Quando a interpretação falha completamente
É importante ser honesto sobre o que a genética molecular atualmente não resolve bem. Variantes em regiões não codificantes profundas, especialmente em enhancers distais e regiones intergênicas, ainda são extremamente difíceis de interpretar. Um variant puede estar a 50kb do gene candidato e afetar sua expressão, mas nenhuma ferramenta atual consegue prever isso com confiança. Nesses casos, a única abordagem válida é estudo funcional ou segregação familiar, quando possível. Outro limite claro é a variação estrutural complexa. Balanced translocations, inversions e rearranjos complexos são quase invisíveis para o sequenciamento de íssimos reads padrão. Você precisa de abordagens alternativas como sequenciamento de longo alcance (PacBio, Oxford Nanopore) ou karyotyping com FISH. Já lidamos com um caso de infertilidade masculina em que o sequenciamento do exoma de um painel de infertilidade era completamente normal. Só um baordo karyótico revelou uma translocação equilibrada envolvendo o cromossomo Y que estava interrompendo regiões críticas para espermatogênese.

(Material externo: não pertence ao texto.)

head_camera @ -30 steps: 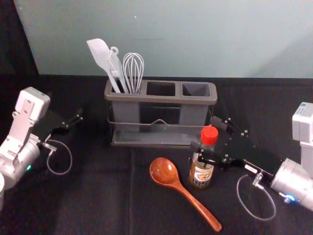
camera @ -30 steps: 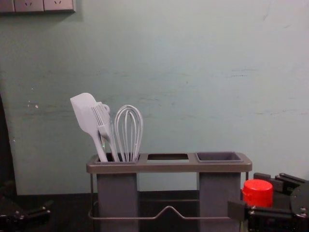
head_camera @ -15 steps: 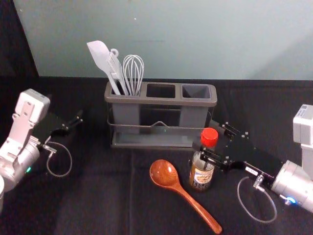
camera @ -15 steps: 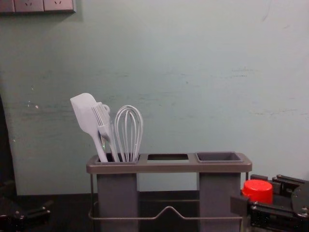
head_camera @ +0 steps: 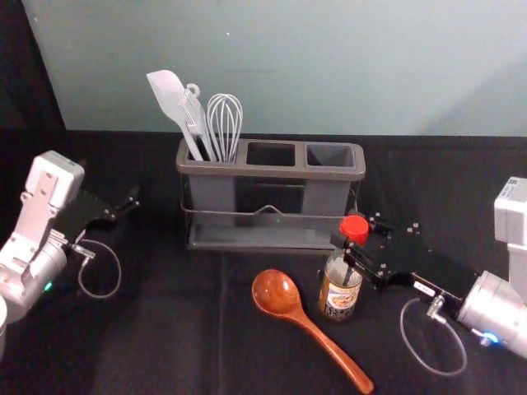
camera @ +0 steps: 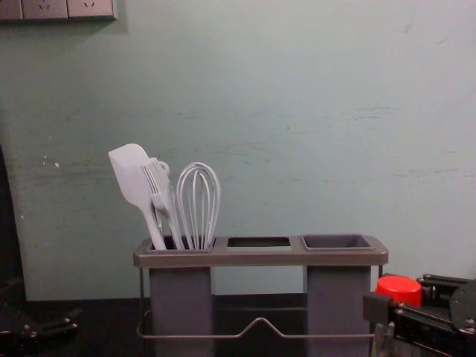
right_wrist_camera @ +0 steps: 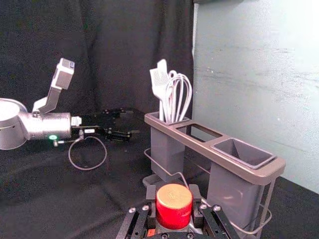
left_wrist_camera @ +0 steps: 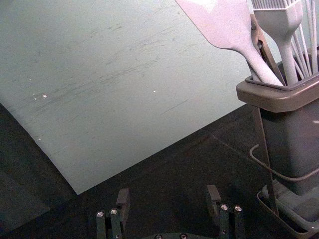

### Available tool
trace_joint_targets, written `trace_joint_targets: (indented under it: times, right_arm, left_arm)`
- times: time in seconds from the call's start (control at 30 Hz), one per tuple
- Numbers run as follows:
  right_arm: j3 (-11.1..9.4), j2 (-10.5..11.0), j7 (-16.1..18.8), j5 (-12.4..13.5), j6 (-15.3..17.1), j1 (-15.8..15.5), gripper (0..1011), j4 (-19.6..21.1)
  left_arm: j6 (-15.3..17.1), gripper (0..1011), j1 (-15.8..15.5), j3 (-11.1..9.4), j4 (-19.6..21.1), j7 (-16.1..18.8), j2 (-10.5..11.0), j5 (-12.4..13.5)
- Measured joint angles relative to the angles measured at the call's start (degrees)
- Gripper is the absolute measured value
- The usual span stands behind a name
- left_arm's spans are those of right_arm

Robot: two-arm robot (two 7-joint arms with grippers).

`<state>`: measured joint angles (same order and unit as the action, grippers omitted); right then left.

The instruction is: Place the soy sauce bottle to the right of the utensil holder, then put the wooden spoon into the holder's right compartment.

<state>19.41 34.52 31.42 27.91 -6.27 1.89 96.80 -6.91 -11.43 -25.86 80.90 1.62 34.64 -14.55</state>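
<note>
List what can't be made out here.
- Whether the right gripper has the bottle clamped: cap covers the neck, right wrist view.
- Bottle's base: cut off by the bottom edge, chest view.
- Label wording: too small, head view.
- Lower ends of spatula and whisk: inside left compartment, hidden by its wall, head view.

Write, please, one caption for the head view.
Right gripper at the red-capped soy sauce bottle, wooden spoon beside it, utensil holder behind.
</note>
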Motion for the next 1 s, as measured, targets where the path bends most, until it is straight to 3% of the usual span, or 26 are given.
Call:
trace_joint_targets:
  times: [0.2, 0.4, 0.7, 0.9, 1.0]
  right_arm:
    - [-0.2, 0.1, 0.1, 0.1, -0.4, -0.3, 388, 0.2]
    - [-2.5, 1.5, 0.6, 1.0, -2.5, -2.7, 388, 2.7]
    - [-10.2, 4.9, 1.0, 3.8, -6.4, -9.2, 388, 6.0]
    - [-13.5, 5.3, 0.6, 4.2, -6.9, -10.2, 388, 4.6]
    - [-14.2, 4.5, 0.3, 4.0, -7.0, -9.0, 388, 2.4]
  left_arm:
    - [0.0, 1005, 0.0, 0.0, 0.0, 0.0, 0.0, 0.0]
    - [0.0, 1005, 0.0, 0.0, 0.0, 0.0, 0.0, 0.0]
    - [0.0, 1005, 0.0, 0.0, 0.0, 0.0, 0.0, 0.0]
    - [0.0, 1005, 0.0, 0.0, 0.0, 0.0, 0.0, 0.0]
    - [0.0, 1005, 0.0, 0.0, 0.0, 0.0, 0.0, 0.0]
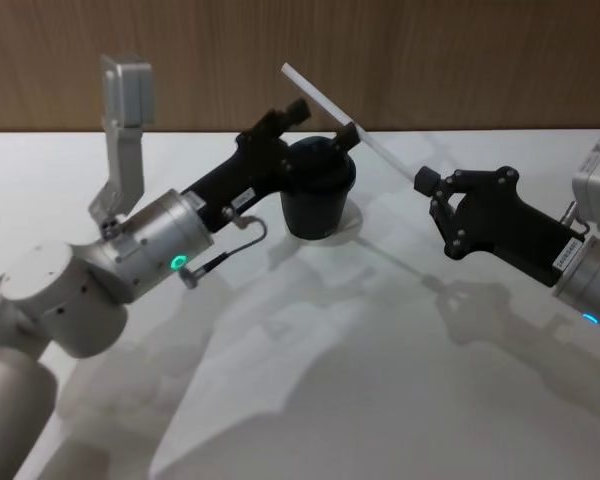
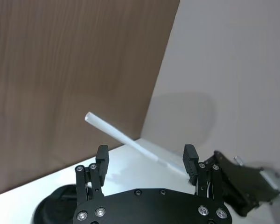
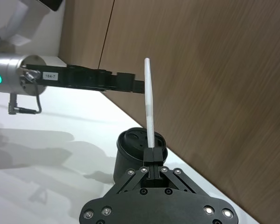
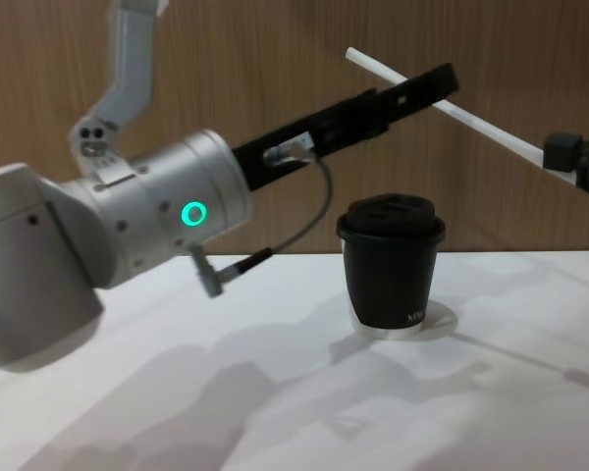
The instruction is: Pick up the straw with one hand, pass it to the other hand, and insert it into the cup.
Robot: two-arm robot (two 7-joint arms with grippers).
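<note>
The white straw [image 1: 325,100] hangs tilted in the air above the black lidded cup [image 1: 318,195], which stands on the white table. My right gripper [image 1: 423,182] is shut on the straw's lower end; in the right wrist view its fingers [image 3: 152,153] pinch the straw [image 3: 149,102] with the cup [image 3: 139,156] beyond. My left gripper [image 1: 323,120], on the silver wrist with the green ring, reaches over the cup. It stands open, and in the left wrist view the straw [image 2: 123,136] passes between its fingers [image 2: 101,156] without touching either. From the chest the straw [image 4: 471,115] crosses the left gripper's tip [image 4: 437,82].
A brown wood-panel wall [image 1: 430,60] closes off the table's far edge just behind the cup. The left arm's dark cable [image 4: 309,221] loops beside the cup [image 4: 391,270]. White tabletop [image 1: 360,380] lies bare in front of both arms.
</note>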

Para análise prática de mutação genética o que é de fato relevante no dia a dia clínico, a recomendação é: use painéis validados com análise integrada de SNVs e CNVs, confirme variantes suspeitas em regiões problemáticas com métodos ortogonais, e sempre corrobore achados inesperados com análise de segregação familiar quando o histórico clínico justificar. Nenhuma ferramenta computacional substitui o julgamento clínico contextualizado.